Col. Tucker, who also took over the Loughlin factory site and converted it to the manufacture of wooden bicycle rims, became very wealthy. The subsequent owners did not fare quite as well, and the Castle was passed from family to family. Stanley Bryan, the proprietor of the Venice Chocolate Company, owned it in the 1920's. Local physician Dr. Austin Edwards lived there eight years until his death in 1943. Army Major Charles Price owned the Castle until 1949, and it was used as a nursing home by the Morris family in the 1950's.

Bonnyconnellan survived 113 years of various owners, some perhaps indifferent to her needs, but she could not survive the plan of her current owners to carve her up and sell her part by part. Gone are the hand-tooled leather panels in the den. Only cold plaster walls remain. The richly appointed wooden panels of oak and walnut have been cut away and sold. The impressive wooden ceiling beams are gone.

Through its long history until this year, the Castle had helping hands along the way. Rose Loewer had purchased the Castle as an investment in the late 1950s. She never stayed there overnight during her nine year ownership because "I'd be terrified. I read too many detective stories," she stated in a 1967 Sidney Daily News article.

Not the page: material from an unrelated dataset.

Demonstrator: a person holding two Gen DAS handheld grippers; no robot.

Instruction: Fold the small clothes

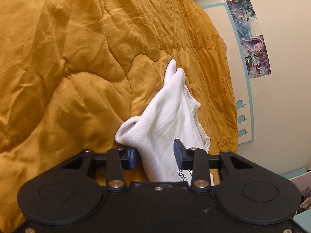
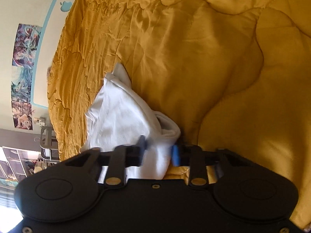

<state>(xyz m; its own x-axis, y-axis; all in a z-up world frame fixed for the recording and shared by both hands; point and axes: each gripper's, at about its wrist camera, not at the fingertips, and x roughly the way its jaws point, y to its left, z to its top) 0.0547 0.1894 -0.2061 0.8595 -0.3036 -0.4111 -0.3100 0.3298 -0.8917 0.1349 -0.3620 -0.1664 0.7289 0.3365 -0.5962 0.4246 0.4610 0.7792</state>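
Both wrist cameras sit just behind their own fingers [image 1: 177, 151] [image 2: 176, 155], looking forward and down, close over the bed [image 1: 68, 68] [image 2: 223, 68]. Ahead of both lies the same white garment [image 1: 165, 120] [image 2: 124, 120], with the postered wall [image 1: 281, 106] [image 2: 19, 9] at each frame's edge.

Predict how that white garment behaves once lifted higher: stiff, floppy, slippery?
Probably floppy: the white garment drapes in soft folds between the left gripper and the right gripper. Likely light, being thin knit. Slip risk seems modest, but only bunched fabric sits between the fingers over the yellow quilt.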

bonnyconnellanstairsbefore.gif (116174 bytes)
Above is the before -- below is the after.  A gaping hole in the ceiling only hints at the once stately wooden staircase. The woodwork surrounding the fireplace, the doorways, and the doors themselves have been stripped and carried off.

bonnyconnellanstairsafter.gif (95817 bytes)

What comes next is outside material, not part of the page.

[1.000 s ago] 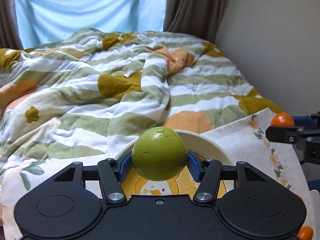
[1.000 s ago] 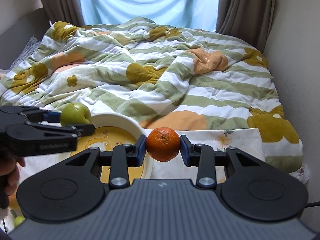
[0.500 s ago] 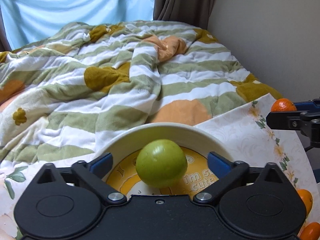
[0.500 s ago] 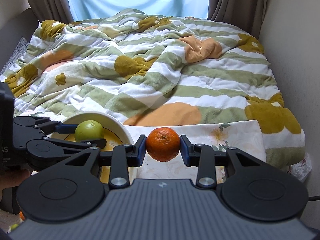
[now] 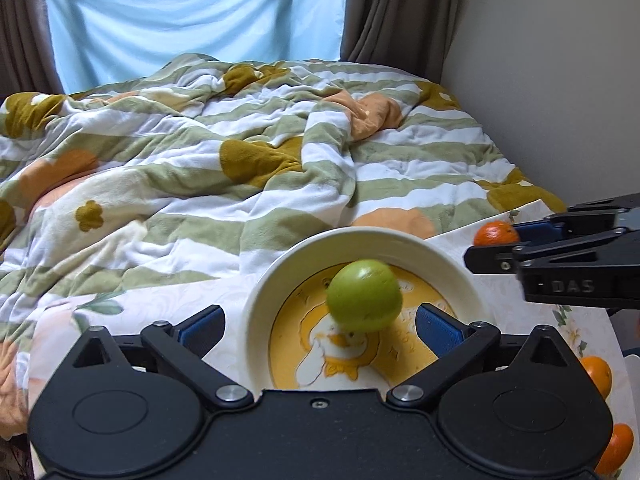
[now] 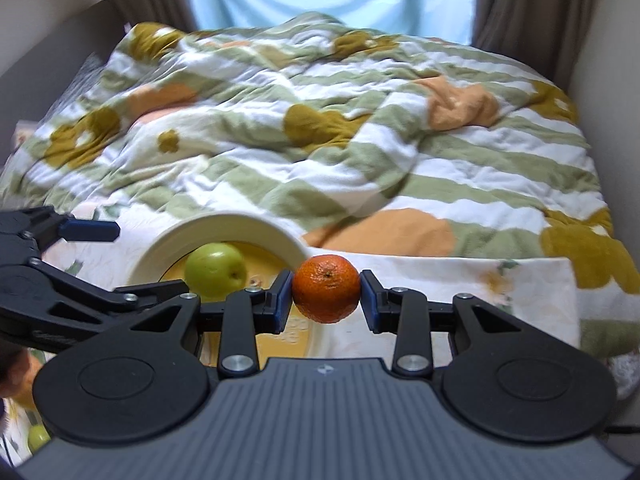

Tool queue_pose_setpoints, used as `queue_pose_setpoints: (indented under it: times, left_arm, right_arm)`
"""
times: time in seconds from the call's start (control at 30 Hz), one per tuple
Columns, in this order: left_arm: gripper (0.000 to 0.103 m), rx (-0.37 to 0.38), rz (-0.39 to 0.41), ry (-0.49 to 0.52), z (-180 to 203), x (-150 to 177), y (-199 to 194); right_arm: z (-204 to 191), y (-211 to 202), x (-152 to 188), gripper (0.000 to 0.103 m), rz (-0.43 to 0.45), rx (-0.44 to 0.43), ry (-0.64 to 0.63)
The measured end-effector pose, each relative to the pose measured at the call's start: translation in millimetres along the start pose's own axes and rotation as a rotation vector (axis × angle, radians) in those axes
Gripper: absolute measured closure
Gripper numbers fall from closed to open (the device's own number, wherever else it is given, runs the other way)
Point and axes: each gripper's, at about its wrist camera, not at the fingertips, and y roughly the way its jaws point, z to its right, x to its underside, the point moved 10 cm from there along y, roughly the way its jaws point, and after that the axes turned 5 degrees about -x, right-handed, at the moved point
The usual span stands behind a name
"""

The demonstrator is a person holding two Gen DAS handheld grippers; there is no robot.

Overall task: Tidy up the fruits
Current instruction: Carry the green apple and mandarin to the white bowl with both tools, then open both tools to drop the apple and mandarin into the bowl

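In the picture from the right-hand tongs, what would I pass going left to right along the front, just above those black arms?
The other tongs, open → green apple in the yellow-bottomed bowl → orange pinched in these tongs → flowered cloth.

A bed (image 5: 280, 152) is covered by a striped quilt (image 6: 320, 140) (green, white, orange); behind it, a bright window (image 5: 192, 16) is framed by 2 brown curtains (image 5: 400, 12).
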Motion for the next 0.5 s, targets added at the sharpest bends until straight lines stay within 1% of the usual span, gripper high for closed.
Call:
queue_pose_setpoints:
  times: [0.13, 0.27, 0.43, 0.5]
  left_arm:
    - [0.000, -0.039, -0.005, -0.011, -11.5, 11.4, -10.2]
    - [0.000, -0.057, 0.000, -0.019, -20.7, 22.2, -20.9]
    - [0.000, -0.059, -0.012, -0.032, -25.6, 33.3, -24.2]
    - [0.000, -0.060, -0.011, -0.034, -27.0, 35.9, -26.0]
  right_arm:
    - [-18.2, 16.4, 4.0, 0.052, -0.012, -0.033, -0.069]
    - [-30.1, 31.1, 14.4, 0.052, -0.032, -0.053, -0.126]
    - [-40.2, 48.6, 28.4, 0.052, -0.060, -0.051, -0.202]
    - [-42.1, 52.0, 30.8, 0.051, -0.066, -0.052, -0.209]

The uninhabited Castle became a personal renovation project of its next owners, Mr. and Mrs. Victor Frump. Their efforts extended over the next ten years, and included ridding the home of the many bats who resided there (one of whom bit Mrs. Frump's sister).  Tom and Vivian Jutte assumed stewardship of the Castle in 1979 and began anew the task of restoring Bonnyconnellan to its original splendor. They spent much money and thousands of hours in making her a showpiece again.

"If we had not tackled it, we would have lost it," Mrs. Jutte stated in a 1995 Dayton Daily News article. Both of those families felt an allegiance to the Castle and its legacy. Mrs. Frump commented in a Sidney Daily News article "Living here has really made me feel like a queen in a castle."

The Frumps and Juttes today would weep over the tattered remains of the castle. Garbage, litter, rejected books, and the remains of the hand-crafted wooden interior lie scattered across the cold floors.

Various owners reported from time to time on the personality the old Castle developed. One family fled the Castle after hearing noises in the basement one night. Sounds of a children's party drifted up from the dark basement on another occasion. Bonnyconnellan survived repeated changes in ownership, and the ravages of time and weather for 113 years , but in the end she could not survive the planned, systematic destruction carried out by her owners.

The Ohio Bank, which holds the mortgage to the premises, has filed a suit against the current owners, Dean and Kim Shepherd, and a Lima area contractor who removed the woodwork. Bank officials charge in the suit that the Shepherds "willfully, wantonly and fraudulently" removed fixtures from the interior of the Castle. Sources have indicated that about two-thirds of the woodwork has been located. Its condition is unknown. The suit is still pending. The bank reappraised the Castle from $250,000 to $90,000 after its dismantling. It is set for a sheriff's sale on February 4, 2000.

We closed out 1999 on a somber note. Violence in the community was a tragic and continuous theme this year. Count the Bonnyconnellan Castle among the victims. Although the odds against her this time are long, perhaps she can survive. Time will tell.

bonnyconnellandiningroombefore.gif (94074 bytes)
Above is the dining room before -- after is below: a chandelier, survivor of the architectural tragedy, now hangs over bare plaster areas once covered by beautiful woodwork.